Teens could compare the ‘style and tone’ of magazines such as Nuts, FHM and Zoo, notorious for displaying semi-naked women on their covers.

The latest edition of Zoo features “Britain’s sexiest blondes – 14 topless pages proving they really do have more fun!”

Family campaigners are outraged at the move by assessment body AQA.

The news follows a survey last week which showed nearly nine in ten 14 to 17-year-olds had viewed pornography.

And alarmingly almost one in five confessed to accessing pornography more than once a week – mostly online or via mobile phone.

The updated syllabus is currently being taught to children aged 14 to 16, with the first examinations due to take place next June.

The examination requires students to “identify/describe targeting of specific markets by magazines and comics eg ‘lads’ mags'”.

They should “analyse/interpret the relationship of content to target audience in terms of age, gender, ethnicity, social and educational background”.

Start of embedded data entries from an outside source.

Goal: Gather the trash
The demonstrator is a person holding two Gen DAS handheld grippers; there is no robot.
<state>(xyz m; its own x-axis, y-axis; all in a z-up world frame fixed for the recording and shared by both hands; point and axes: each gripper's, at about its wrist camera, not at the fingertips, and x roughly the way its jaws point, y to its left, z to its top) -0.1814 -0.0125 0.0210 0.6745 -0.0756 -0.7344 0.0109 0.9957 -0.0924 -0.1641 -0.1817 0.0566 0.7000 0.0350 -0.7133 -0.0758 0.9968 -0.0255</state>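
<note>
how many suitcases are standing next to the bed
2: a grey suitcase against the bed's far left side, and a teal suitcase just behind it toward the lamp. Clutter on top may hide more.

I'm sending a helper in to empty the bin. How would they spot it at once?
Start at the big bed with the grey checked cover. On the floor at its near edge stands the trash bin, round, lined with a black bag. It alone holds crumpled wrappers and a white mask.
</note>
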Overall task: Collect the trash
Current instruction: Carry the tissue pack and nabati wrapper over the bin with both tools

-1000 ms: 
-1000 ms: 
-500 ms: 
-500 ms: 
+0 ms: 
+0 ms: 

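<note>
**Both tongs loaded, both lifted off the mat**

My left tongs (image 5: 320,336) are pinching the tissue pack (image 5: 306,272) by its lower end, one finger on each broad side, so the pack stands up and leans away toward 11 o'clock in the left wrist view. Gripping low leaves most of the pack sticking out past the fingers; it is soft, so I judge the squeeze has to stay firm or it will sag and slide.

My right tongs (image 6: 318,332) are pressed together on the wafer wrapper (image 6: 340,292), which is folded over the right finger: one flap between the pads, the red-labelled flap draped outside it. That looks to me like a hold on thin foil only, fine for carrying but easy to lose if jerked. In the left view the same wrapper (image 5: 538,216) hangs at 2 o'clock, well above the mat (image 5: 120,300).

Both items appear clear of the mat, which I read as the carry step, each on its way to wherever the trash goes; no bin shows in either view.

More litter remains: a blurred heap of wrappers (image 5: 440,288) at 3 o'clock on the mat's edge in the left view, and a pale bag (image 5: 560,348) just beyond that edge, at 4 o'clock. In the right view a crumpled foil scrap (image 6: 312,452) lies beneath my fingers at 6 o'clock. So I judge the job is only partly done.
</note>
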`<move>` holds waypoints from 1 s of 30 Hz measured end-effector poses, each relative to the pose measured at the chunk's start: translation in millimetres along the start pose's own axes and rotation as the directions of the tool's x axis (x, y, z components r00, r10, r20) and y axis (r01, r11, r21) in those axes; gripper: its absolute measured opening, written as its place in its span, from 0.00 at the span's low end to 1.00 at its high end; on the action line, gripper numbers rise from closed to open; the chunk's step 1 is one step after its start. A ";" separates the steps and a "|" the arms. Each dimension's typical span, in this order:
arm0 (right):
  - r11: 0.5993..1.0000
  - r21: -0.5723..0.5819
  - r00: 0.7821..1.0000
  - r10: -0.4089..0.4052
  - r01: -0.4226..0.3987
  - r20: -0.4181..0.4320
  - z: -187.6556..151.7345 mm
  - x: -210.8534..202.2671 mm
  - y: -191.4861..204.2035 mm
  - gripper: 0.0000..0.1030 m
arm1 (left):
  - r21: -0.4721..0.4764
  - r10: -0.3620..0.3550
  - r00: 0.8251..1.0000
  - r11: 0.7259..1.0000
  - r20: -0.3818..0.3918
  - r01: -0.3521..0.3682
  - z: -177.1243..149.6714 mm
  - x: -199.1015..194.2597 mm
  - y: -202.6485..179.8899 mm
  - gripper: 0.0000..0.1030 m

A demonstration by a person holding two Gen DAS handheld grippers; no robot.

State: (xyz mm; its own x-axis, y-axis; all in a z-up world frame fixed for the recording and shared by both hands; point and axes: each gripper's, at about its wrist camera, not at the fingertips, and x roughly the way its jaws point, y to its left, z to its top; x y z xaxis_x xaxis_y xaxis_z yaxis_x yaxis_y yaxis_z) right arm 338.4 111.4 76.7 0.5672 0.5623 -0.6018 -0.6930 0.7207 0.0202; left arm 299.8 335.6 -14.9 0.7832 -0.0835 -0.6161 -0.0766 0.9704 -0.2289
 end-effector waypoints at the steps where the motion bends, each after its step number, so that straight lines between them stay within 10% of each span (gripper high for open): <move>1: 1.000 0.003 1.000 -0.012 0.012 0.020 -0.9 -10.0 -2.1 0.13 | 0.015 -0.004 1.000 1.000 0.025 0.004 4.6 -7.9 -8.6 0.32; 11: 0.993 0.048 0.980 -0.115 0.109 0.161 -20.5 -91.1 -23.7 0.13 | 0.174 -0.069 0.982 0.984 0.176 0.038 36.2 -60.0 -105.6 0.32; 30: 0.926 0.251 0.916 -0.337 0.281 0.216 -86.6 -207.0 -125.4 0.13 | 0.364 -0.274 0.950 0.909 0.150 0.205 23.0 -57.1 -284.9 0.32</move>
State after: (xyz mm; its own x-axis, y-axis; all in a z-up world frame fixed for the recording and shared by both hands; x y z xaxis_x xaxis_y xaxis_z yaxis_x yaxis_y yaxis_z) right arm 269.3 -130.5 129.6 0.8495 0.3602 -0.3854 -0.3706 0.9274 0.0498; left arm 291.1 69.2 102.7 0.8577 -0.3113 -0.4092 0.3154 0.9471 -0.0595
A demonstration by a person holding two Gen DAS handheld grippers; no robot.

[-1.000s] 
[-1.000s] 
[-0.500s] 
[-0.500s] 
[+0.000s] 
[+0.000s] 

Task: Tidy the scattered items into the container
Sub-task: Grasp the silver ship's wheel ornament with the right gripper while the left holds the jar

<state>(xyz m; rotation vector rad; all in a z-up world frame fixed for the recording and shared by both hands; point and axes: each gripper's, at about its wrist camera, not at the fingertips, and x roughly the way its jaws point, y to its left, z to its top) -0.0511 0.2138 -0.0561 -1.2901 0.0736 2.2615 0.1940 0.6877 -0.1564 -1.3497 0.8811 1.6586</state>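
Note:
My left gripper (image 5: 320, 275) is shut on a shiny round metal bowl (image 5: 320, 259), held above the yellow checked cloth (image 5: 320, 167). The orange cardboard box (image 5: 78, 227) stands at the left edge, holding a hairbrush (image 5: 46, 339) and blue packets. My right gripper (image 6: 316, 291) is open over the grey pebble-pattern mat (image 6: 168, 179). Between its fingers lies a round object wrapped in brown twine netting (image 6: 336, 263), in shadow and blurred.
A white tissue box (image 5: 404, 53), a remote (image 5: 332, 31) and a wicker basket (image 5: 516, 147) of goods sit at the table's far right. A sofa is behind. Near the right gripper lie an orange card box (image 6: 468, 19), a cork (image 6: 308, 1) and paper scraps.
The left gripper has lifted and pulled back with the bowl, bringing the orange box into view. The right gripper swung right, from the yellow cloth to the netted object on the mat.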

Margaret Morrissey, Chairman of campaign group Parents Outloud, said: “If we want to bring back some vestige of normality for our teenagers then we have got to stop exposing them intentionally to such things.”

An AQA spokesman insisted the magazines were not a compulsory part of the syllabus.

Last year MP Claire Curtis-Thomas warned that notorious lads’ mags such as “Zoo”, and “Nuts” were little more than pornography and should be given age-appropriate 16 and 18 certificates.

Mrs Curtis-Thomas voiced her concerns after commissioning The Top Shelf Report which recommended introducing “statutory guidelines that are comparable to the existing standards for video, film and television.”

In the report a sample of sixth-form students were surveyed and it found that 100 per cent of girls who looked at “The Daily Sport”, “Zoo” and “Nuts” expressed being angry, offended or upset by the images they contained.

One fifth of male students sampled admitted that looking at this material encouraged them to see women as sex-objects.